◆ WHAT NEEDS TO BE DONE ◆
Reproduce the whole listing exactly and let no picture into the copy.

◆ DATA BLOCK ◆
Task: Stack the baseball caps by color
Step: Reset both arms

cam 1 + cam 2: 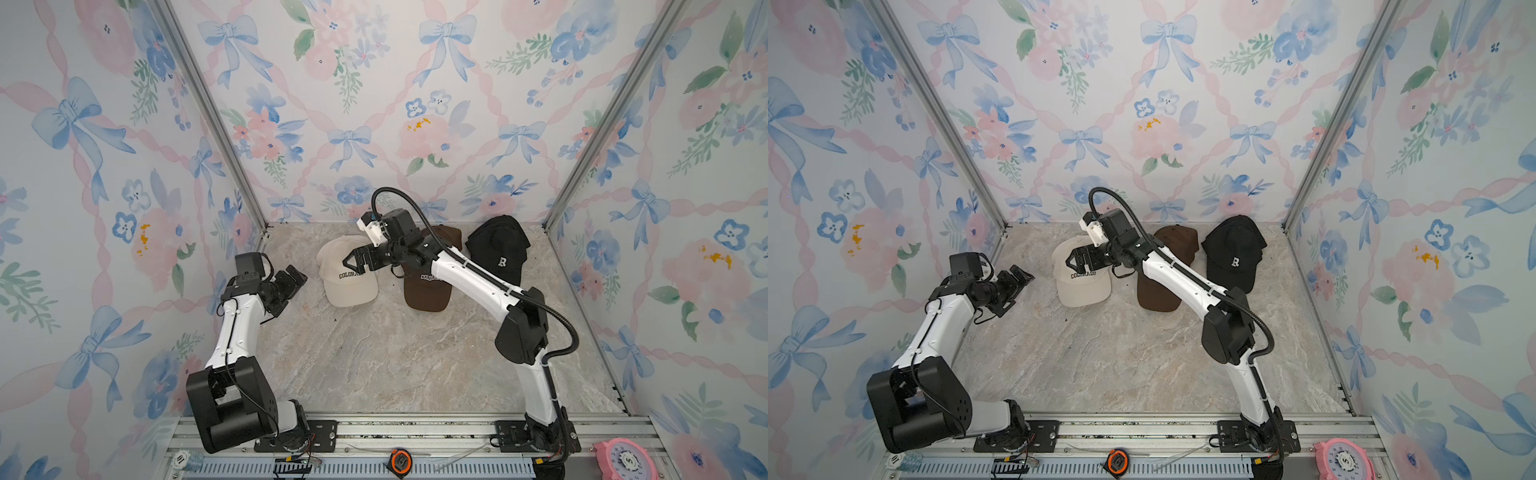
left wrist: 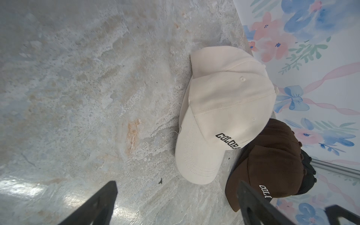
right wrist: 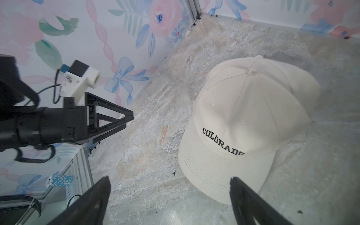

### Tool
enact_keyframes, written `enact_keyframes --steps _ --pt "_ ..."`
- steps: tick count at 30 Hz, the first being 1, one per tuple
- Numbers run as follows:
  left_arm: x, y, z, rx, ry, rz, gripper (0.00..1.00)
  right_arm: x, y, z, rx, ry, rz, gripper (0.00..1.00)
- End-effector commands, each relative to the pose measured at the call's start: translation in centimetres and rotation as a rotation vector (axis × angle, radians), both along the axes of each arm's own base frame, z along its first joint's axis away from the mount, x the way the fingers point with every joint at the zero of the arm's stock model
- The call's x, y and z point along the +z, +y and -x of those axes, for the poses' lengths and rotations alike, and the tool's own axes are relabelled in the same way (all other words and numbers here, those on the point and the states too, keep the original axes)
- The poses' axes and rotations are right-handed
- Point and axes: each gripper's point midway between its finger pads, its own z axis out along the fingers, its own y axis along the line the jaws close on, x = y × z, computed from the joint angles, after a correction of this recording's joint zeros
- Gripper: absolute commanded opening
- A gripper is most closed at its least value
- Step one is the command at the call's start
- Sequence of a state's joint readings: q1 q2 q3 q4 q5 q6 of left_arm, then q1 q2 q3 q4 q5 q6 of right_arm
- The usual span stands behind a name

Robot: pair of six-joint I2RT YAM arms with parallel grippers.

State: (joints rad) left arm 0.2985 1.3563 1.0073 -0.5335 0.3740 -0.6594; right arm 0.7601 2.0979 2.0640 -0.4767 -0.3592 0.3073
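Observation:
Two cream caps lettered "COLORADO" lie nested near the back wall, also in the left wrist view and the right wrist view. To their right sit stacked brown caps, then black caps marked "R". My right gripper hovers open over the cream caps, holding nothing. My left gripper is open and empty, left of the cream caps and apart from them.
Floral walls close in the marble table at the back and both sides. Along the front rail lie a pink clock, an orange tape measure and a roll of chips.

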Motion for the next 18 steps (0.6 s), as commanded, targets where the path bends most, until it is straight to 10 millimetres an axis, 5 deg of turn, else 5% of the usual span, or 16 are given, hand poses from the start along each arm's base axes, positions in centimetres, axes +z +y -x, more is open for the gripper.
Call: enact_keyframes --steps 1,10,18 --pt "1.5 -0.1 -0.1 -0.050 -0.036 -0.081 0.98 -2.0 -4.0 0.3 -0.046 0.019 0.102 0.96" --pt "2.9 -3.3 -0.2 -0.198 -0.094 -0.279 0.98 -1.6 -15.9 3.2 -0.231 -0.028 0.231 0.96" --pt "6.8 -3.3 0.9 -0.179 -0.351 -0.537 0.98 -2.5 -28.0 5.5 -0.521 -0.113 0.382 0.96"
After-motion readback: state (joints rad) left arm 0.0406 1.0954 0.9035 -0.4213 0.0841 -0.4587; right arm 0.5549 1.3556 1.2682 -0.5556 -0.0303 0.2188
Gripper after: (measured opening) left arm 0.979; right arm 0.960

◆ EXERCISE OUTPUT ◆
Task: Stack the baseball caps by color
Step: Reset both arms

cam 1 + cam 2: 
left wrist: 
right wrist: 

### Tool
enact_keyframes, written `enact_keyframes --steps _ --pt "_ ..."`
- steps: tick count at 30 Hz, the first being 1, one per tuple
- Numbers run as follows:
  left_arm: x, y, z, rx, ry, rz, gripper (0.00..1.00)
  right_arm: x, y, z, rx, ry, rz, gripper (0.00..1.00)
- End-effector commands, each relative to the pose measured at the call's start: translation in centimetres and rotation as a rotation vector (axis × angle, radians), both along the axes of each arm's own base frame, z along its first joint's axis away from the mount, x the way the fingers point with every joint at the zero of the arm's stock model
- The call's x, y and z point along the +z, +y and -x of those axes, for the poses' lengths and rotations alike, and the tool's own axes are relabelled in the same way (all other words and numbers here, those on the point and the states too, keep the original axes)
- The poses' axes and rotations are right-handed
- Point and axes: each gripper's point midway between its finger pads, its own z axis out along the fingers, its own y axis along the line the jaws close on, x = y × z, computed from the joint angles, after a correction of this recording's joint zeros
- Gripper: absolute commanded opening
- A gripper is most closed at its least value
- Step one is the command at the call's start
- Sequence of a state's joint readings: q1 q2 q3 q4 q5 q6 of left_arm, then q1 q2 q3 q4 q5 q6 of right_arm
- The usual span stands behind a name

Robot: pair of six-joint I2RT YAM arms with parallel grippers.

State: (joints rad) left arm 0.2985 1.3563 1.0073 -0.5335 0.3740 -0.6594; right arm 0.7601 2.0979 2.0640 -0.4767 -0.3592 0.3073
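Observation:
Two cream caps lettered "COLORADO" lie nested near the back wall, also in the left wrist view and the right wrist view. To their right sit stacked brown caps, then black caps marked "R". My right gripper hovers open over the cream caps, holding nothing. My left gripper is open and empty, left of the cream caps and apart from them.
Floral walls close in the marble table at the back and both sides. Along the front rail lie a pink clock, an orange tape measure and a roll of chips.
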
Motion for the next 18 steps (0.6 s), as commanded, targets where the path bends most, until it is straight to 10 millimetres an axis, 5 deg of turn, else 5% of the usual span, or 16 are given, hand poses from the start along each arm's base axes, positions in centimetres, axes +z +y -x, more is open for the gripper.
Call: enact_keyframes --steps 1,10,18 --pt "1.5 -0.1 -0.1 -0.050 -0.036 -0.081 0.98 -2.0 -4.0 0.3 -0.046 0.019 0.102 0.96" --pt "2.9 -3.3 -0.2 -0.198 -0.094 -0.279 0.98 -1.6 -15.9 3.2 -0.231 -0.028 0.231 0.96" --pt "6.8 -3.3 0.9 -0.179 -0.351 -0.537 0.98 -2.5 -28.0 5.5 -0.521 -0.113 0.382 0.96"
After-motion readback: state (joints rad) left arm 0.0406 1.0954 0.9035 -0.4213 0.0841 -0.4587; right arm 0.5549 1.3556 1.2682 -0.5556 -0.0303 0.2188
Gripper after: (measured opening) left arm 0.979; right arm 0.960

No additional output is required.